Shafat Malik

Bandipora, May 24: The net is a lie. What hangs between two wooden poles on a narrow road in the Chanpal area of Chittibanday in Bandipora is not a volleyball net but a single nylon rope, frayed at the edges, sagging in the middle, tied and retied so many times that the knots have become the only permanent thing here.

This rope is the court. These poles are the posts, and the road beneath them is where a generation of young men is learning to play a sport that this tiny pocket of Bandipora has loved for decades.

Chittibanday’s affair with volleyball is not new. It is not casual. For over twenty years, this area has produced players who have worn the Jammu & Kashmir state jersey at the national level. Some have represented India in age-group tournaments. Others have coached the next batch. Talent has never been the question. The ground has.

Until recently, the young men of Chanpal played on a private plot of land. A local farmer had allowed them, unofficially and quietly, to use his field as a makeshift court. There were no floodlights, no changing rooms, no proper lines. But there was space. A spike could be attempted without fear of hitting a passerby.

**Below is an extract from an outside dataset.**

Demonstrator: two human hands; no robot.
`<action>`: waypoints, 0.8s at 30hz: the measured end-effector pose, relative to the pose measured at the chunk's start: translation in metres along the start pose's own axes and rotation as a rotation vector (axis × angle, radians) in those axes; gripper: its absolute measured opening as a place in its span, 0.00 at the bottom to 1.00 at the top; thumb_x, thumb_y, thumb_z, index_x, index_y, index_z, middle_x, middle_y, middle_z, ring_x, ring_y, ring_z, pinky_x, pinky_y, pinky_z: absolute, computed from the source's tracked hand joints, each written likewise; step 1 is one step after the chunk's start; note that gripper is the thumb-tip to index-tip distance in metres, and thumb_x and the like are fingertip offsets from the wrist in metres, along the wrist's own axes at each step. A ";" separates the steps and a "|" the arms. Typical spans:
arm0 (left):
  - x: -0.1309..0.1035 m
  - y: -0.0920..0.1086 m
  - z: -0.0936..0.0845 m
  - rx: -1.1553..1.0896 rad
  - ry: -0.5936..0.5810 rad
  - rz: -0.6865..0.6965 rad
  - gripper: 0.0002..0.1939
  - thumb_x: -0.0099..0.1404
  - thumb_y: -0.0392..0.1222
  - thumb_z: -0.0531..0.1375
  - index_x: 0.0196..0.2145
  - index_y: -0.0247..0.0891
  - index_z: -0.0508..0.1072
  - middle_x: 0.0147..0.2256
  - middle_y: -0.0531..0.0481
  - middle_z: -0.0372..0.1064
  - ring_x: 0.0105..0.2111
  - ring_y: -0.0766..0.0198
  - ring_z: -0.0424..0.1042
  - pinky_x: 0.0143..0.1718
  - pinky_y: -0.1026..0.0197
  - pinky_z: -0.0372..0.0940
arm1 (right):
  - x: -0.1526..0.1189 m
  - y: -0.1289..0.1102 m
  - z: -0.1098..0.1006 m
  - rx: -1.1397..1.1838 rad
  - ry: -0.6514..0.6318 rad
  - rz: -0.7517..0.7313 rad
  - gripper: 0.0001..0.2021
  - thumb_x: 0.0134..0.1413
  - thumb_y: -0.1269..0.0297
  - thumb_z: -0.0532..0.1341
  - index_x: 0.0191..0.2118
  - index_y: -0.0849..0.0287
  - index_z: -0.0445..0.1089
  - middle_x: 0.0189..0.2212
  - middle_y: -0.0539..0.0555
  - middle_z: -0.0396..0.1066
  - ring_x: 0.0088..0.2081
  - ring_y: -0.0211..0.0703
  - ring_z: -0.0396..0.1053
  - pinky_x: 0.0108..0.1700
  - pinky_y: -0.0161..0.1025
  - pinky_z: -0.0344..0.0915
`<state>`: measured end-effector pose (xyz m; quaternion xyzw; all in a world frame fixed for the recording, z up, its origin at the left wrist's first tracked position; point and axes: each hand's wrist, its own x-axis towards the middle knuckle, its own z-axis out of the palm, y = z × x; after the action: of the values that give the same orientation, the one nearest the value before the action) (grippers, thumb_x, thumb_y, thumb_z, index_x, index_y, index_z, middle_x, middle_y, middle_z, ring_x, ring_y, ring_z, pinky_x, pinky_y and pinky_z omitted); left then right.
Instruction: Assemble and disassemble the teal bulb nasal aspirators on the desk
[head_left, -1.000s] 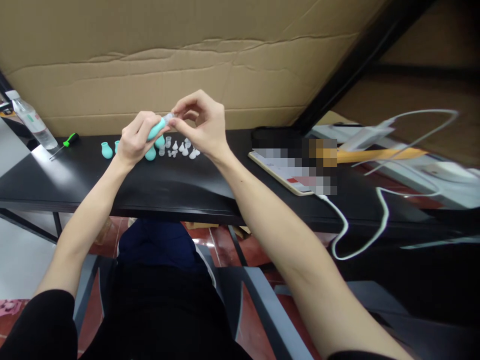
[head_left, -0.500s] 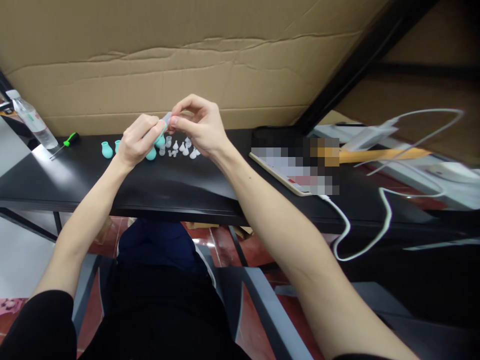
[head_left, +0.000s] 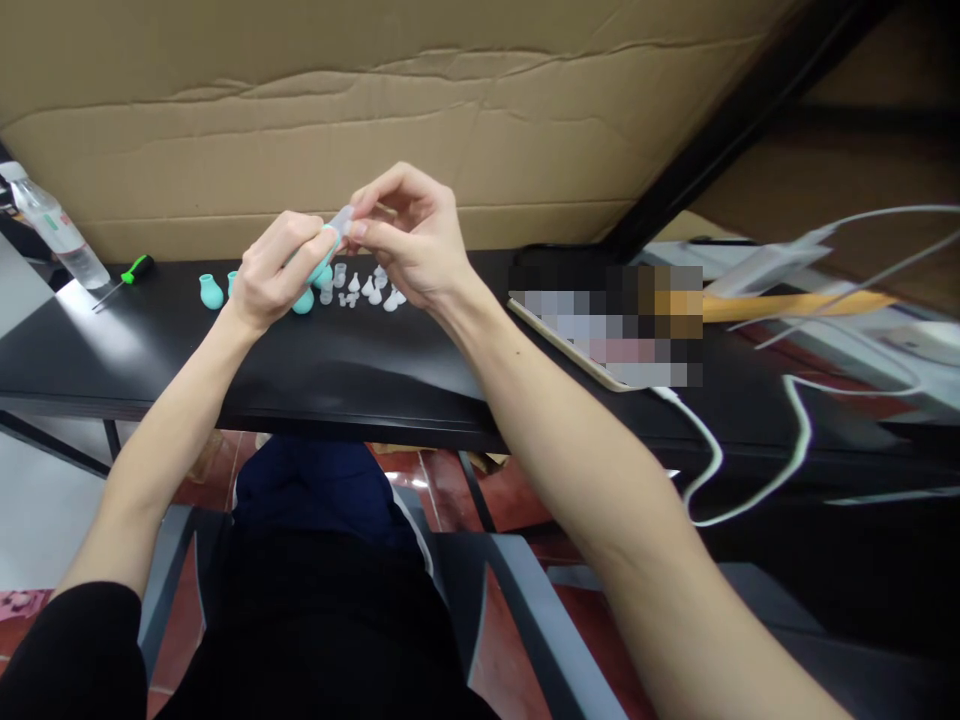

Then the permission was withdrawn.

“He denied us,” a local player told Rising Kashmir, his voice flat, stripped of anger. Not because there is no rage, but because he understands. The landowner has his reasons. Perhaps the crops were getting trampled. Perhaps the cattle were disturbed. Perhaps he simply grew tired of the noise. “It is his land,” the player added. “We cannot force him.”

But where does a volleyball player go when the only patch of earth that tolerated him says no?

In Chanpal, the answer is the road.

Every evening, as the light turns golden and the schoolchildren disperse, the rope is tightened. The players arrive. They have one ball. It is scuffed, its leather peeling, but it still flies. They divide into teams. The rules are the same as anywhere else. The difference is what surrounds them.

On one side, an orchard. On the other, a cluster of tin-roofed homes and in between, on the road, the game unfolds. A vehicle passes. They wait. A cow wanders onto the “court.” They shoo it away. A dive sends a player sliding into gravel. He gets up and raises his hand for the next serve.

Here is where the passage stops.